Task directions :: Repeat nothing but the lines below running from the one containing "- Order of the" to the one containing "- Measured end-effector". Keep both end lines.

Source data ::
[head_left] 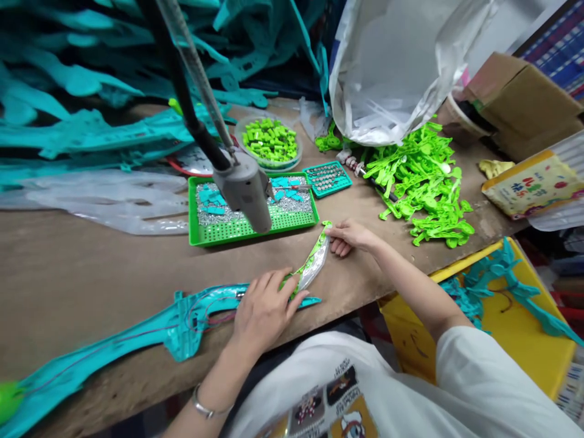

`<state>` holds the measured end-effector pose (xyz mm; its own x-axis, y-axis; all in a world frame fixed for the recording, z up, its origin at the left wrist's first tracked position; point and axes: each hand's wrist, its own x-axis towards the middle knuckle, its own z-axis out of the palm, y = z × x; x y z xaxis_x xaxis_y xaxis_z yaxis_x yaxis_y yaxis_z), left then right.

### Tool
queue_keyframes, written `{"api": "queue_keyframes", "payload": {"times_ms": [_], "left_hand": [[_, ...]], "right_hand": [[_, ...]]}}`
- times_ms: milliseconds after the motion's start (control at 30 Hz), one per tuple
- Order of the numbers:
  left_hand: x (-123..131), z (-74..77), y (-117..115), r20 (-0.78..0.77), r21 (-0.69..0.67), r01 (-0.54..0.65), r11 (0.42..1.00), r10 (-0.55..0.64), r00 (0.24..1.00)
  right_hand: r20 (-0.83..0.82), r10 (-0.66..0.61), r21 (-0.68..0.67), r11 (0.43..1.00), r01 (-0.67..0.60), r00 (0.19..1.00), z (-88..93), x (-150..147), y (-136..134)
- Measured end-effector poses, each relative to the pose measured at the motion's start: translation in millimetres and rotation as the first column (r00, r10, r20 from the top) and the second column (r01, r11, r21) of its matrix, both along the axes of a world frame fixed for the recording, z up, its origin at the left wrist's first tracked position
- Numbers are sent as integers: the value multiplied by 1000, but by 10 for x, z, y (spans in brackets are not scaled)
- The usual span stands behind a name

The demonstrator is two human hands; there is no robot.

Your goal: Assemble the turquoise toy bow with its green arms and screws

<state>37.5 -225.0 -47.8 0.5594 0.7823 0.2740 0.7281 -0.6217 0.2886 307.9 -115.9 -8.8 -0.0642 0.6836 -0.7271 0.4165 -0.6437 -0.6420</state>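
Observation:
A long teal plastic toy sword half-shell (132, 340) lies at the table's front edge, with thin wires and small parts along its inside. My left hand (265, 307) is closed over its right end, thumb and fingers also against the lower end of a curved piece. That curved piece (314, 258) has a bright green plastic strip along one edge and a clear or silvery body. My right hand (349, 236) pinches its upper end between thumb and fingers. What lies beneath my left palm is hidden.
A green tray (250, 234) holds screws and teal bits, under an overhanging electric screwdriver (244, 188). Behind stand a bowl of green parts (269, 143) and a teal rack (327, 178). Green pieces (424, 182) pile up right, near a yellow bin (410, 328). Teal shells (91, 79) are heaped left.

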Motion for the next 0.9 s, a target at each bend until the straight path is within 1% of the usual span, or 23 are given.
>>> {"api": "queue_keyframes", "payload": {"times_ms": [200, 333, 400, 433, 467, 500, 533, 600, 633, 700, 767, 867, 900], "left_hand": [[-1, -16, 15, 0, 57, 4, 998, -4, 1000], [5, -29, 20, 7, 54, -2, 999, 1, 1000], [3, -42, 22, 7, 38, -5, 999, 5, 1000], [1, -48, 23, 6, 29, -5, 1000, 5, 1000], [-1, -51, 25, 6, 21, -3, 1000, 3, 1000], [-4, -52, 27, 7, 15, -1, 1000, 0, 1000], [-6, -49, 28, 8, 13, 2, 1000, -2, 1000], [-8, -35, 25, 9, 18, 0, 1000, 0, 1000], [-7, -25, 22, 9, 22, -4, 1000, 4, 1000], [-3, -5, 11, 1, 24, -13, 1000, 13, 1000], [-1, 9, -1, -15, 9, -17, 1000, 17, 1000], [-8, 19, -12, -29, -22, -9, 1000, 9, 1000], [-12, 20, -12, -26, -25, -5, 1000, 5, 1000]], "right_hand": [[29, 116, -38, 993, -115, 993, -22, 63, 137], [92, 200, -38, 980, -197, 975, -53, 105, 195], [137, 224, -1, 974, -226, 965, -40, 127, 220], [174, 219, 55, 971, -232, 960, -20, 144, 244], [221, 196, 140, 963, -229, 955, 10, 166, 279], [274, 150, 248, 943, -221, 950, 49, 194, 329], [325, 87, 365, 907, -210, 942, 94, 226, 392], [392, -50, 564, 802, -198, 918, 183, 295, 545], [407, -95, 622, 757, -199, 909, 217, 324, 622], [416, -135, 685, 697, -213, 899, 248, 356, 737], [428, -118, 723, 639, -261, 896, 229, 344, 762], [460, -25, 748, 550, -372, 888, 161, 270, 623], [473, 13, 742, 532, -407, 881, 139, 244, 548]]}}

Solution for this problem ::
- Order of the numbers:
  left_hand: x (-123..131), z (-74..77), y (-117..115), r20 (-0.78..0.77), r21 (-0.69..0.67), r01 (-0.54..0.65), r11 (0.42..1.00), r10 (-0.55..0.64), r00 (0.24..1.00)
  right_hand: r20 (-0.83..0.82), r10 (-0.66..0.61), r21 (-0.68..0.67), r11 (0.43..1.00), r01 (-0.67..0.60), r00 (0.19..1.00), z (-88..93), x (-150..147), y (-136..134)
- Measured end-effector poses, each relative to the pose measured at the motion's start: translation in millimetres and rotation as the first column (r00, r10, r20 from the top) and the second column (r01, r11, r21) of its matrix, both along the axes of a world frame fixed for the recording, z up, its origin at the left wrist's first tracked position

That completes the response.